Она попыталась выжечь это богохульство, как только оно родилось у нее в мозгу. Просто Рука Господа легла тяжело на Его плечи. Ошибка восприятия, предательство ее неверных чувств. Иное было невозможно. Немыслимо.
Устыженная тем, что стала жертвой такой профанской мысли в Его присутствии, она склонила голову, молясь, чтобы, когда она ее поднимет, пелена спала с ее глаз.
— Брат Кулак! — произнесла она с подобострастным унижением, выговаривая Его имя как талисман, который даст ей силу и вернет правдивость ее чувствам. — Я вернулась.
— Мой ангел, — ответил он хриплым слизистым голосом. — Ты хорошо справилась.
Сцилла сгорбила плечи. Похвала, павшая на груду ее явной никчемности, была тяжелее, чем блестящий металл брони, доказывающий, что она ангел, мог выдержать. С дрожащим от страха сердцем она укрепила себя для исповеди.
Но ей не было дано шанса. Первым заговорил Брат Кулак. То, что он сказал, и как он это сказал, немедленно изгнало все мысли об исповеди.
— Теперь оставь нас, Сцилла. — Тон его был резок и нетерпелив, будто она была докучной помехой, а не Его ангелом и правой рукой.
Голова ее вздернулась от удивления. Она глядела на Него в уязвленном непонимании, не в силах поверить, что он прогоняет ее так небрежно. Она отсутствовала пятнадцать дней, мужествуя с Миром Профанов и подвергая опасности самую душу свою ради Него, и вот, Ему до этого нет дела. Его глаза не отрывались от лиц; этого неверного, Марши, и если бы заставить ее описать выражение Его лица, она бы сказала, что это великая надежда.
— Но… но этот человек опасен, Господин! — робко попыталась она возразить. Вдруг ее охватило тошнотворное ощущение. Я так низко папа, что не стою более Его любви. Он видит. Он знает. Я стала меньше пыли в глазах Его.
Глаза Брата Кулака начали становиться желтоватыми еще три года назад. Он говорил, это еще один знак, что Рука Господа на Нем; это отражение златых улиц Неба. Сейчас эти землистые глаза пылали яростью нетерпения. Яростью, направленной на нее. И это приковало ее к месту, не в силах ни говорить, ни шевельнуться.
— Я сказал: оставь нас! — Похожее на череп лицо затвердело, и Он ударил по подлокотнику кресла костлявым кулаком в голубых прожилках. — Вон отсюда, идиотка! Вон!
Сцилла повернулась и бросилась бежать, сжавшись под плетью Его недовольства и зная, что Он поразит ее смертью, если она не скроется с глаз Его. Она отвела дверь со своего пути, подавив в горле дикий крик боли и мольбы к Нему.

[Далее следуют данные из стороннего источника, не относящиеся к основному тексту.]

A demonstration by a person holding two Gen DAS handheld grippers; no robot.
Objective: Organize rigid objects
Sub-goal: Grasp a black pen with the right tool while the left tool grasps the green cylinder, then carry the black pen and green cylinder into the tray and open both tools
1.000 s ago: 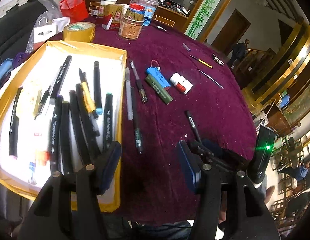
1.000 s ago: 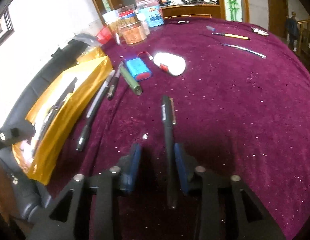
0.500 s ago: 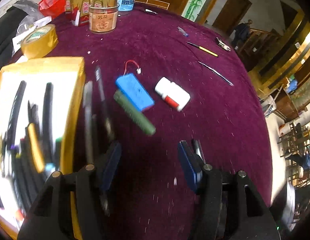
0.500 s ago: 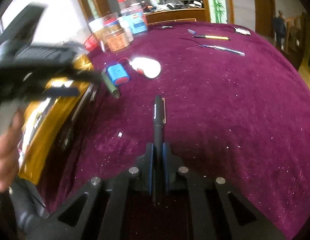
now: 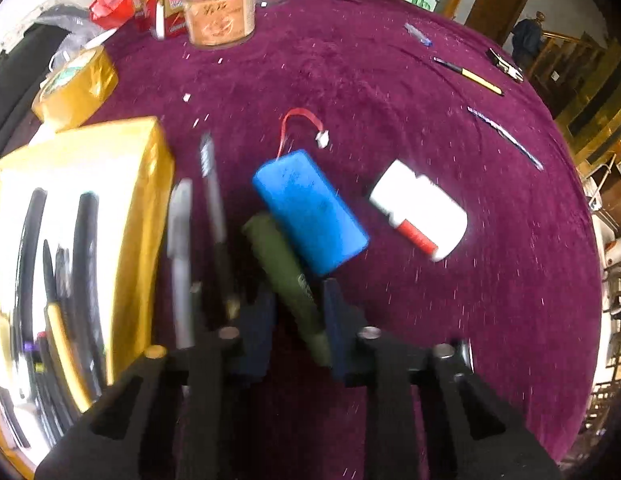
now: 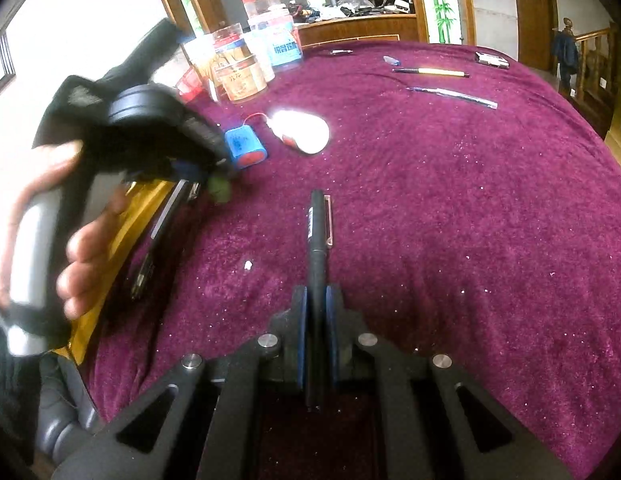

Ее каморка была на другом конце церкви, так что она будет под рукой у Господина, а в то же время найдет там убежище.
Металлические подошвы стучали по мозаичному полу, когда она бежала, оступаясь. Оказавшись у себя в комнате, она бросилась на приподнятый пенный коврик, служивший ей кроватью, и погрузила лицо в утешительную мягкость. Дыхание вырывалось из нее резкими толчками, но она не плакала.
Ангелы не плачут.
Никогда.
Плакать — это было бы мерзостью. Плакать — это было бы последним беззаконием.